Brain believes false third arm is real
Ever wished you had a third arm? Researchers in Sweden have discovered a way of making people believe that they really do have an extra limb. Under controlled laboratory conditions, scientists managed to fool people into thinking a prosthetic arm was actually part of their body. The study, published in the journal PLoS ONE, was funded in part by a European Research Council (ERC) grant under the Seventh Framework Programme (FP7).
Brain scientists have long believed that our body image is limited by our innate body plan and that we can only experience having one head, two arms and two legs. However, a team at the Swedish medical university Karolinska Institutet has shown that it is possible to make healthy volunteers experience having three arms at the same time.
The researchers asked participants to sit at a table with a realistic prosthetic arm placed next to their right arm. The subjects could see their two real arms and the extra prosthetic arm, made out of rubber. To make them believe that they owned the rubber arm, the scientists touched the subject's right hand and the rubber hand with two small brushes at a corresponding location, synchronising the strokes as perfectly as possible.
'What happens is that a conflict arises in the brain concerning which of the right hands belongs to the participant's body,' explained Arvid Guterstam from Karolinska Institutet's Department of Neuroscience. 'One could expect that only one of the hands is experienced as one's own, presumably the real arm,' he said. 'But what we found, surprisingly, is that the brain solves this conflict by accepting both right hands as part of the body image, and the subjects experience having an extra third arm.'
To test the results, the scientists carried out a series of experiments on a total of 154 healthy volunteers, and to prove that the prosthetic arm was truly experienced as a third arm, the scientists 'threatened' either the prosthetic hand or the real hand with a kitchen knife. They then measured the degree of sweating on the palm as a physiological response to this provocation.
The results demonstrated that the subjects had the same stress response when the prosthetic hand or the real hand was threatened, but only during the periods when they experienced the third arm illusion. So there was no stress reaction when the prosthetic right arm was replaced with a left arm or a prosthetic foot.

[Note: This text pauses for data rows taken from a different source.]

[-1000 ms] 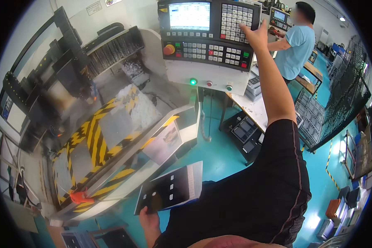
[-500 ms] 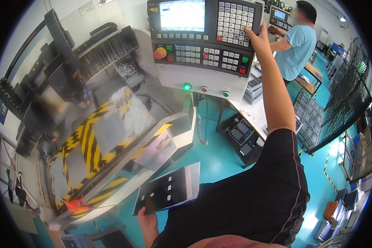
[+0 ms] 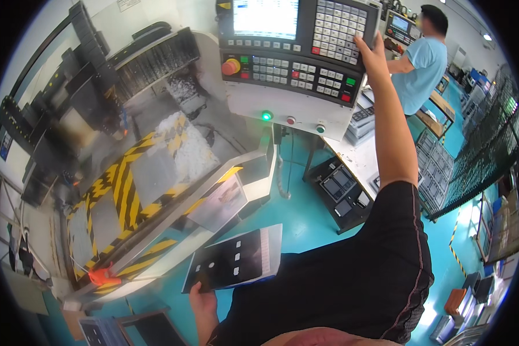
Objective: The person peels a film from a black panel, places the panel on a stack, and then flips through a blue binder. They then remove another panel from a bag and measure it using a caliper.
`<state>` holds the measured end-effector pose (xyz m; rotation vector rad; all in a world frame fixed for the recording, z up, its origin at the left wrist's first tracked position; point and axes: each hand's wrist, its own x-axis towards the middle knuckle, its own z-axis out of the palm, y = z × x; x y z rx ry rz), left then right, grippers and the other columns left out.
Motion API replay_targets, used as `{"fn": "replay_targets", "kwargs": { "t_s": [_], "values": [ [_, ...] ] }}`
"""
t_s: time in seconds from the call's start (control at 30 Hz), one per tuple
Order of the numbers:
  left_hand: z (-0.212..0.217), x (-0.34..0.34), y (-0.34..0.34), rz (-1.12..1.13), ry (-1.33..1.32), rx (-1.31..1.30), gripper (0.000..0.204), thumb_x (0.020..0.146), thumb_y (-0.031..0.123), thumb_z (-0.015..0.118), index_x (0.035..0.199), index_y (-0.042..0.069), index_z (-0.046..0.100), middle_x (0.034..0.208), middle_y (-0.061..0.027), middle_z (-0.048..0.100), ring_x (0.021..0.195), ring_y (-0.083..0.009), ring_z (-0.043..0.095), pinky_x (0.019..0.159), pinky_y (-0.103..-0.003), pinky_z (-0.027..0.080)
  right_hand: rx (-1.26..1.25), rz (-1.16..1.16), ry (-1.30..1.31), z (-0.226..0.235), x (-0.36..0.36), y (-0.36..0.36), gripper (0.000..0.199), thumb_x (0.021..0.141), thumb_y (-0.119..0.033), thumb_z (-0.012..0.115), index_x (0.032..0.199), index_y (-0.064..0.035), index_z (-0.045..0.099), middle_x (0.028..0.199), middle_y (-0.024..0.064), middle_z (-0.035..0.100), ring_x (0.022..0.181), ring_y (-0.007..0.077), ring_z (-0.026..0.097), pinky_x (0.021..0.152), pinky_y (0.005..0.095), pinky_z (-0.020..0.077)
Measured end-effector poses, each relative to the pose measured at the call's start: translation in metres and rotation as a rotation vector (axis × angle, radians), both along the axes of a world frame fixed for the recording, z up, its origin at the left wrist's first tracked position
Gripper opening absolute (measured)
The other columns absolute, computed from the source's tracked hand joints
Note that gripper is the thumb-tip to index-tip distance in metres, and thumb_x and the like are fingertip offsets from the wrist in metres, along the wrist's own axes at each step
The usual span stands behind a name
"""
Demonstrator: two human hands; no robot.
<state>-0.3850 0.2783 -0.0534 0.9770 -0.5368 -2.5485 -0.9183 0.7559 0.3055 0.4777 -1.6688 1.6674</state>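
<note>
My right hand [image 3: 372,57] is raised to the machine's control panel [image 3: 294,55]. Its thumb lies over the right-hand keys of the keypad [image 3: 339,29], while the other fingers go around the panel's right edge, partly hidden. Low in front of my body, my left hand [image 3: 203,301] grips the lower left corner of a flat black panel [image 3: 222,262] with several small white cutouts or marks and a pale strip along its right side. The thumb is on top of it, with the remaining fingers hidden underneath.
To the left is the machine's open bay [image 3: 153,167], with black-and-yellow striped tape and whitish residue. A red emergency knob [image 3: 230,67] juts from the control panel. A white worktable [image 3: 352,158] stands right, beyond it a co-worker in a blue shirt [image 3: 425,66] and dark netting [image 3: 481,138].
The whole view has shifted slightly, so the control panel appears a little farther right and higher. Both hands keep their holds.
</note>
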Motion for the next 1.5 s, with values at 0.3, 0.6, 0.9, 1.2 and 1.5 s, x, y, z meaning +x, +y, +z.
{"fn": "replay_targets", "kwargs": {
  "t_s": [0.3,0.6,0.9,1.2,1.5],
  "values": [
    [-0.007,0.007,0.008,0.002,0.041,0.013,0.044,0.084,-0.001,0.05,0.127,-0.008,0.052,0.127,-0.0215,0.061,0.12,-0.0346,0.059,0.107,-0.045,0.046,0.021,0.01,0.084,-0.061,0.013,-0.007,0.076,0.094,-0.013,0.065,0.153,0.0031,0.019,0.138,0.0171,0.052,0.123,0.022,0.052,0.104,0.031,0.0407],
    [-0.008,0.009,0.01,0.036,0.005,0.033,0.043,0.084,-0.002,0.049,0.127,-0.004,0.053,0.126,-0.0187,0.061,0.119,-0.034,0.059,0.105,-0.046,0.047,0.06,-0.018,0.11,-0.063,0.013,-0.005,0.073,0.095,-0.014,0.065,0.152,0.0035,0.024,0.136,0.0162,0.054,0.122,0.0201,0.053,0.103,0.0289,0.0411],
    [0.033,-0.005,0.019,0.014,0.076,-0.098,0.06,0.077,-0.002,0.056,0.137,0.001,0.049,0.131,-0.0159,0.059,0.12,-0.032,0.058,0.104,-0.047,0.048,0.297,-0.525,0.37,-0.103,0.07,-0.069,0.055,0.091,-0.021,0.071,0.135,0.0042,0.05,0.123,0.0207,0.06,0.118,0.0305,0.057,0.1,0.0367,0.044],
    [0.096,-0.035,0.022,-0.039,0.053,-0.244,0.039,0.089,0.0,0.057,0.127,0.001,0.053,0.117,-0.0149,0.064,0.108,-0.029,0.064,0.092,-0.048,0.053,1.131,1.181,-0.93,-0.294,0.2,-0.26,0.064,0.094,-0.045,0.065,0.139,-0.0019,0.051,0.12,0.0113,0.062,0.109,0.0176,0.056,0.092,0.0344,0.046],
    [0.14,-0.038,0.033,-0.042,0.239,-0.469,0.074,0.091,0.007,0.065,0.152,0.015,0.024,0.134,-0.0119,0.052,0.121,-0.0249,0.056,0.097,-0.043,0.05,0.824,1.42,-1.33,-0.328,0.228,-0.288,0.036,0.095,-0.038,0.066,0.105,-0.0038,0.063,0.092,0.0,0.06,0.084,0.0101,0.055,0.079,0.0266,0.046]
  ]
}}
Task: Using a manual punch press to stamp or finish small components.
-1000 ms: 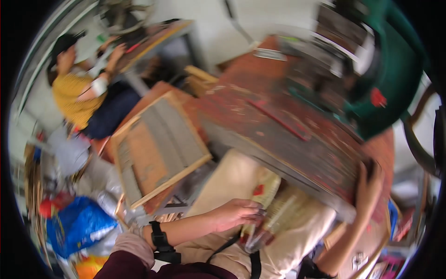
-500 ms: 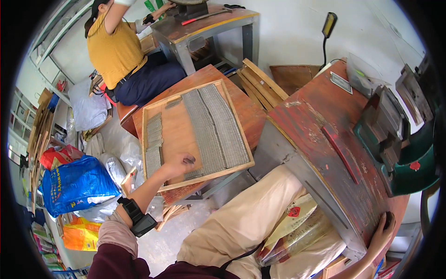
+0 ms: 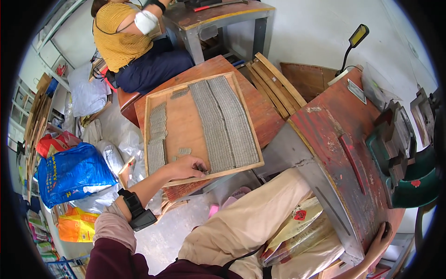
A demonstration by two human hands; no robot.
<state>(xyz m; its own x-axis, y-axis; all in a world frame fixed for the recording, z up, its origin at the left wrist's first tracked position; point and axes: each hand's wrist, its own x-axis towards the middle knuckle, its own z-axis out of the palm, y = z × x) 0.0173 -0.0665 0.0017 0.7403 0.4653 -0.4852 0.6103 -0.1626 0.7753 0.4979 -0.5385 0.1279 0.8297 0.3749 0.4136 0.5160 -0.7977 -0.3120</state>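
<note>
My left hand (image 3: 186,167) is over the near edge of a shallow wooden tray (image 3: 258,164), its fingers curled down and their tips dark. Whatever they pinch is too small to make out. Long rows of small grey metal-looking pieces (image 3: 223,123) fill the tray's right side. A shorter stack of like pieces (image 3: 158,132) lines its left side, and a small loose group (image 3: 184,151) lies just beyond my hand. At the lower right, my right hand (image 3: 381,241) is at the bench edge, fingers closed about something dark that I cannot make out.
The tray sits on a reddish wooden table (image 3: 267,125). On the bench (image 3: 325,135) at my right are a red bar (image 3: 353,162) and a green machine (image 3: 411,186). A person (image 3: 123,42) in yellow sits beyond. Bags, one blue (image 3: 76,174), crowd the left floor.
My left hand has moved right and nearer the tray's front edge, uncovering the small loose group of pieces. My right hand stays at the bench edge. The other person's arm has moved.
</note>
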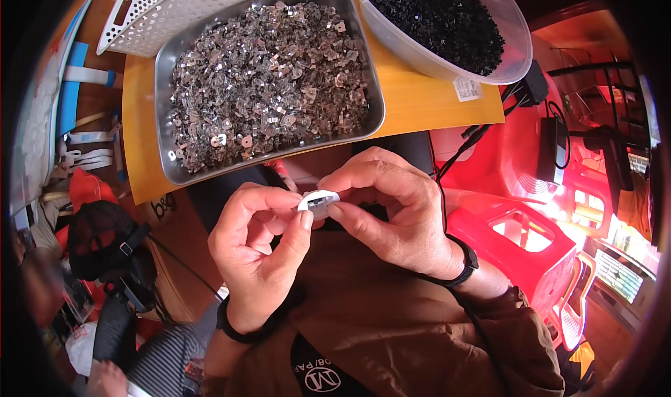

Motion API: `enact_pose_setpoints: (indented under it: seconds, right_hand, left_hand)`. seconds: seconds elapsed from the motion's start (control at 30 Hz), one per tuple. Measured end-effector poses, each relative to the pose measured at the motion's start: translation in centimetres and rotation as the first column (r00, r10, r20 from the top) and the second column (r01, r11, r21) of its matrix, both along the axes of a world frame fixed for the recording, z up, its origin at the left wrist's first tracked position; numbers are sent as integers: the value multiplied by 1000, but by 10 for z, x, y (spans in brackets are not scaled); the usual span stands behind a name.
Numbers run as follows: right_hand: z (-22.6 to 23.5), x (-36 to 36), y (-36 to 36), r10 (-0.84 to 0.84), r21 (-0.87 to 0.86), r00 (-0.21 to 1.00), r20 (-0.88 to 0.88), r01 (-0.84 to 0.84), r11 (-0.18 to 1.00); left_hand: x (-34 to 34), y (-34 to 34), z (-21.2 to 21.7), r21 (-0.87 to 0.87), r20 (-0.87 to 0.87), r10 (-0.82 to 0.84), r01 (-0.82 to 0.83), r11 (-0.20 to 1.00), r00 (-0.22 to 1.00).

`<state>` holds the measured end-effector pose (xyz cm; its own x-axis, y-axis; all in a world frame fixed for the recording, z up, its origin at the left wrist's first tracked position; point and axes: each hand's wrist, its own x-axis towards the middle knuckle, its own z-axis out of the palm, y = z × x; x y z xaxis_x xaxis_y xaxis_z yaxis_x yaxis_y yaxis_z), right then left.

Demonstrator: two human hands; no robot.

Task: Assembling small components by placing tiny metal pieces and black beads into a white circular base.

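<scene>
Hands (pixel 260 240) (pixel 398 215), two, pinch one small white piece (pixel 319 203).

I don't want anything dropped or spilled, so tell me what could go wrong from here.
1. The small white part is pinched by the fingertips of the left hand and right hand, so it could slip.
2. The metal tray, heaped with small metal pieces, sits close to the table's front edge; a bump might spill some.
3. The plastic bowl of black bits seems to overhang the right edge, so a knock might tip it.
</scene>
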<state>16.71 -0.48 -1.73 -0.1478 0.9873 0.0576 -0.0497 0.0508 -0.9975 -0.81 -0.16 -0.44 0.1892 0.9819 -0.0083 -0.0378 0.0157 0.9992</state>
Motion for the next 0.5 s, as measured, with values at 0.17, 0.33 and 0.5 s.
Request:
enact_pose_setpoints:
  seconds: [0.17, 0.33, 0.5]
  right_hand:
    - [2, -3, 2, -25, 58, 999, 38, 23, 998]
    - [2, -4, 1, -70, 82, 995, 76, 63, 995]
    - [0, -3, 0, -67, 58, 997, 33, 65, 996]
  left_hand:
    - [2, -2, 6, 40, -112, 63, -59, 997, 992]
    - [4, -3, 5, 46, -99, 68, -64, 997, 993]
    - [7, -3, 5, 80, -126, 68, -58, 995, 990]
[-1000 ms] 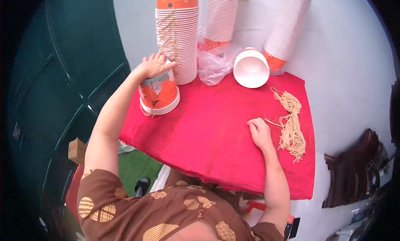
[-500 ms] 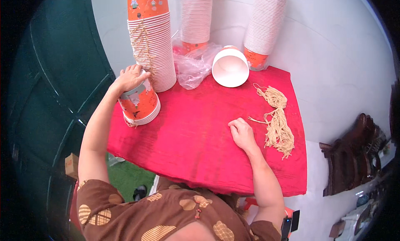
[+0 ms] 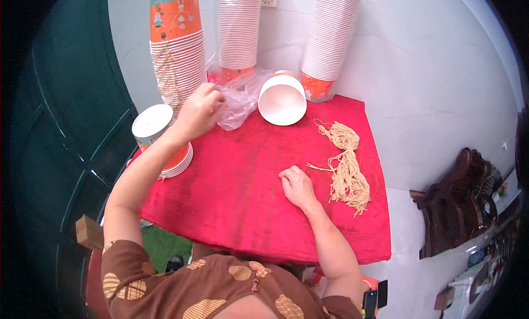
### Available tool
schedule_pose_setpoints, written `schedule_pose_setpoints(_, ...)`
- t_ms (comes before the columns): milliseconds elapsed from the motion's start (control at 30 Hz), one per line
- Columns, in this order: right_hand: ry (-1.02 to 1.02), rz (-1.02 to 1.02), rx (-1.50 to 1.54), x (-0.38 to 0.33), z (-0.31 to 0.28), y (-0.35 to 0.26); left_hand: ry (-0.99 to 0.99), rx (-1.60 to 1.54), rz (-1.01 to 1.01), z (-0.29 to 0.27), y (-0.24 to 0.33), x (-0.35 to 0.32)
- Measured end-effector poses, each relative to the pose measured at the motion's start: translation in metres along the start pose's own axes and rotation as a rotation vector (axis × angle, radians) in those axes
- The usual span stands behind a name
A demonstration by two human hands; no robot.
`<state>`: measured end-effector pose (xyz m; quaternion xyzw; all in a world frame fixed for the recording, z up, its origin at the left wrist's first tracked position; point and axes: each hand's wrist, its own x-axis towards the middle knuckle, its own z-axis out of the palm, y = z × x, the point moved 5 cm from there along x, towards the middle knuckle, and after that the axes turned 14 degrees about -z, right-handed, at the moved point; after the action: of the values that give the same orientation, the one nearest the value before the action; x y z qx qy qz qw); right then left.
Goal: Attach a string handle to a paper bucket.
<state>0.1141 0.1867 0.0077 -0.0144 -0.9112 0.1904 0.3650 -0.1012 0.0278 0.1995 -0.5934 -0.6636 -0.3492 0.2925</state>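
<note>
My left hand (image 3: 201, 110) is raised over the table's left side, its fingers loosely bent and apart, with nothing visible in them. It hangs in front of a tall stack of orange-and-white paper buckets (image 3: 179, 54), beside a crumpled clear plastic bag (image 3: 238, 106). Below and left of the wrist, a short upside-down stack of paper buckets (image 3: 154, 121) shows a white base on top; my forearm hides part of it. My right hand (image 3: 298, 188) rests on the red cloth, fingers curled in and nothing seen in them. To its right lies a bundle of tan string (image 3: 347, 164).
A single paper bucket (image 3: 282, 100) lies on its side, white mouth facing me. Two more tall bucket stacks, a middle one (image 3: 238, 32) and a right one (image 3: 330, 38), stand at the back by the wall. Tan strings (image 3: 167, 71) hang on the left stack.
My left hand has let go of the short bucket stack's top and moved right, toward the plastic bag. My right hand stays on the cloth. The whole view has shifted slightly.
</note>
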Motion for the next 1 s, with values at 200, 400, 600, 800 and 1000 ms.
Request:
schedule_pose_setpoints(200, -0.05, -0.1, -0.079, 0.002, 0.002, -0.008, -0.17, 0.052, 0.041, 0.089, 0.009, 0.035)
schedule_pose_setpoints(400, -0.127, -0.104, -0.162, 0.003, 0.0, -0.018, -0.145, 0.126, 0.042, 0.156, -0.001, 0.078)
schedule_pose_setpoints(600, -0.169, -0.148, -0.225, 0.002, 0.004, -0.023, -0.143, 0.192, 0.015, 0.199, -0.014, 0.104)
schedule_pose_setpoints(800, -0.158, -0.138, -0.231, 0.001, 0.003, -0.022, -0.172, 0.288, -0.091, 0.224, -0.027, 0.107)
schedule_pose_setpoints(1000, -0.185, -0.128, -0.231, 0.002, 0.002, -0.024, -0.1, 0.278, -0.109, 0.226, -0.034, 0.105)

'In four well-controlled experiments, we demonstrated the minimal required conditions for the elicitation of this supernumerary hand illusion,' the authors wrote in the paper. 'In the fifth and final experiment, we showed that the illusion reported here is qualitatively different from the traditional rubber hand illusion as it is characterised by less disownership of the real hand and a stronger feeling of having two right hands,' they add. 'These results suggest that the artificial hand "borrows" some of the multi-sensory processes that represent the real hand, leading to duplication of touch and ownership of two right arms.'
The scientists said the study represented 'a major advance because it challenges the traditional view of the gross morphology of the human body as a fundamental constraint on what we can come to experience as our physical self, by showing that the body representation can easily be updated to incorporate an additional limb'. They hope these findings will benefit patients by leading to the creation of new applications in prosthetics research.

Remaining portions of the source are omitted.